A compliance programme is, simply put, a set of guidelines and procedures developed internally within an organisation to ensure that it abides by the laws and regulations of a country where it operates. One method to put in place a compliance programme is by having a compliance manual that consists of guidance and supporting information, together with procedures, policies, controls and measures to ensure that an organisation complies with all applicable laws and regulations.

Key items of a compliance manual
Corporate regulatory affairs
This category governs the system of rules and practices by which an organisation is controlled and essentially balances the interest of the organisation’s stakeholders. The important policies include (but are not limited to):

  • Compliance with the company’s onstitution
  • Operation of the board of directors
  • Operation of the stakeholders’ meeting
  • Annual audit
  • Seal management
  • Authorisation and execution

This category governs the relationship between the employer and the employees, which provides guidelines for employers when dealing with employees. The important policies include (but are not limited to):

  •  Employee benefits and compensation
  • Probation period management
  • Labour hours and leave
  • Occupational Safety and Health Act 1994
  • Anti-harassment or protection of special groups
  • Management awards and punishments
  • Visa compliance (for foreign employees)

Protection of personal data
This category governs the processing of personal data in regards to commercial transactions under the Personal Data Protection Act 2010, which applies to any person who collects and processes personal data in regards to commercial transactions. A commercial transaction is defined as any transaction of a commercial nature, whether contractual or not, including any matters relating to the supply or exchange of goods or services, agency, investments, financing, banking and insurance.
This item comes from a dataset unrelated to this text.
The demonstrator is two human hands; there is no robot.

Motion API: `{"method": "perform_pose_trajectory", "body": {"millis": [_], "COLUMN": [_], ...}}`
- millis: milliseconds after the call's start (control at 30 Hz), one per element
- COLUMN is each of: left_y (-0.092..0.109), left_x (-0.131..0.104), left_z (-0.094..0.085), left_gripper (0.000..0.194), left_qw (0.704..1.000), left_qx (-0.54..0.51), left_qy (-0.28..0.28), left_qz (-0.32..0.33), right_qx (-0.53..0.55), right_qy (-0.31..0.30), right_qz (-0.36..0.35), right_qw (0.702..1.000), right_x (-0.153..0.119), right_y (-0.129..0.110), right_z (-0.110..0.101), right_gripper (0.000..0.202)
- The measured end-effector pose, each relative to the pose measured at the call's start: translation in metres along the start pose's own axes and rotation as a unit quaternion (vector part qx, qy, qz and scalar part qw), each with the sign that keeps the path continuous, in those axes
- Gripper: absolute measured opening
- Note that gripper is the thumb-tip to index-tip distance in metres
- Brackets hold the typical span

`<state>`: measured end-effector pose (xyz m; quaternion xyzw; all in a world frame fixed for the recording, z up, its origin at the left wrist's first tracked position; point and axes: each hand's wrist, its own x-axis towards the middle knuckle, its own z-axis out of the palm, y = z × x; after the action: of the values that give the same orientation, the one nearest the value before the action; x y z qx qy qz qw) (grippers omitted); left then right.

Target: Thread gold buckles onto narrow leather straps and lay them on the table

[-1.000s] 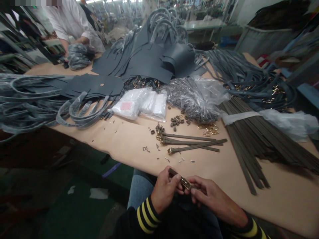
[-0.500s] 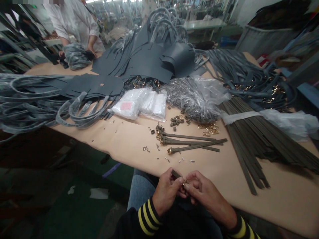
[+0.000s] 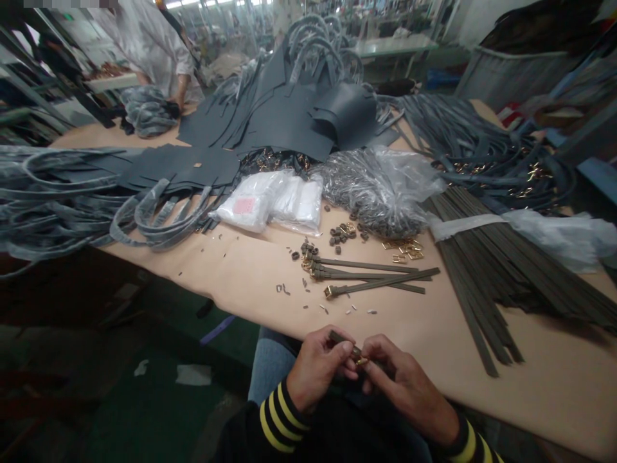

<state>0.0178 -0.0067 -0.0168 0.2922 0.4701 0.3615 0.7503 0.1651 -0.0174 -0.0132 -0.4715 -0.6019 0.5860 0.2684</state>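
Observation:
Just off the table's near edge, my left hand (image 3: 322,365) pinches a dark olive strap (image 3: 340,337), its end poking out above the fingers. A small gold buckle (image 3: 360,361) shows at the strap, between my two hands. My right hand (image 3: 395,373) has thumb and fingers closed on that buckle from the right. The rest of the strap is hidden by my hands. Beyond them lie several olive straps (image 3: 371,276) with gold buckles at their left ends. Small olive loops (image 3: 336,238) and loose gold buckles (image 3: 405,249) sit a little farther back.
A bundle of long olive straps (image 3: 475,270) lies to the right. White plastic packets (image 3: 250,199) and a clear bag (image 3: 376,186) stand mid-table. Dark blue-grey panels (image 3: 284,116) and wrapped handles (image 3: 149,218) lie behind and left. Another person (image 3: 154,51) stands at the far left.
The gold buckle between my fingers has become more visible as my hands shift slightly. At the far left, the other person has leaned and moved an arm.

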Motion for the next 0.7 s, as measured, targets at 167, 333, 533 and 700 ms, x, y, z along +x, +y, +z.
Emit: {"method": "perform_pose_trajectory", "body": {"millis": [167, 333, 533, 700], "left_y": [-0.003, -0.001, 0.004, 0.003], "left_x": [0.0, 0.0, -0.004, -0.005], "left_z": [-0.001, 0.0, 0.005, 0.009], "left_gripper": [0.026, 0.02, 0.018, 0.011], "left_qw": [1.0, 0.996, 0.994, 0.986], "left_qx": [0.014, 0.077, 0.1, 0.15], "left_qy": [-0.007, -0.006, 0.01, 0.033], "left_qz": [0.014, 0.045, 0.048, 0.061], "right_qx": [0.051, 0.062, 0.032, 0.032], "right_qy": [-0.004, 0.0, 0.023, 0.036], "right_qz": [0.027, 0.058, 0.077, 0.101], "right_qw": [0.998, 0.996, 0.996, 0.994], "right_x": [0.0, 0.0, 0.001, 0.001], "right_y": [0.004, 0.004, 0.003, -0.001], "right_z": [-0.002, -0.001, 0.0, 0.002], "right_gripper": [0.013, 0.012, 0.009, 0.006]}}
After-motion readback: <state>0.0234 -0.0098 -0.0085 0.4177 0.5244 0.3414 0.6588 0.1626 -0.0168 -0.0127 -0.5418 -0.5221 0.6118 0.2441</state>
This category governs the prevention of corruption in respect of public and private sectors under the Malaysian Anti-Corruption Commission Act 2009 (MACC 2009). The offence of corruption under the MACC 2009 are as follows:

  • Giving or accepting gratification
  • Giving or accepting gratification by agent
  • Corruptly procuring withdrawal of tender
  • Bribery of officer of public body
  • Bribery of foreign public officials
  • Offence of using office or position for gratification

Potential Pitfalls
Non-compliance with any applicable law may cause an organisation to be subjected to potential fines or imprisonment. For example, pursuant to section 15 of OSHA 1994, it provides that every employer and every self-employed person has a duty to ensure the safety, health and welfare of all its employees at work. Failure to do so is an offence liable to a fine not exceeding M$50,000 or to imprisonment for a term not exceeding two years.
Furthermore, non-compliance with any applicable laws governed under the Local Government Act 1976 may result in retraction of business and advertising licences by the local authority such as Dewan Bandaraya Kuala Lumpur. Without such licences, organisations are prohibited from operating their businesses and this may cause losses to the organisation and potentially loss of reputation within the industry.

Benefits of a compliance manual
Creating and having in place a compliance manual may be a daunting task at the beginning, but putting one in place is beneficial. A well-written compliance manual allows an organisation to communicate with its employees clearly on what is expected of them. It introduces the employees to the organisation’s culture, mission and values, and also educates the employees about what they can expect from the management and leadership of the organisation.
A compliance manual provides guidance to the manager or supervisor within an organisation to ensure compliance with the relevant laws and regulations to guarantee the smooth operation of the business of the organisation. This would in turn prevent an organisation from falling into any potential hazards that may cause the organisation to incur more costs.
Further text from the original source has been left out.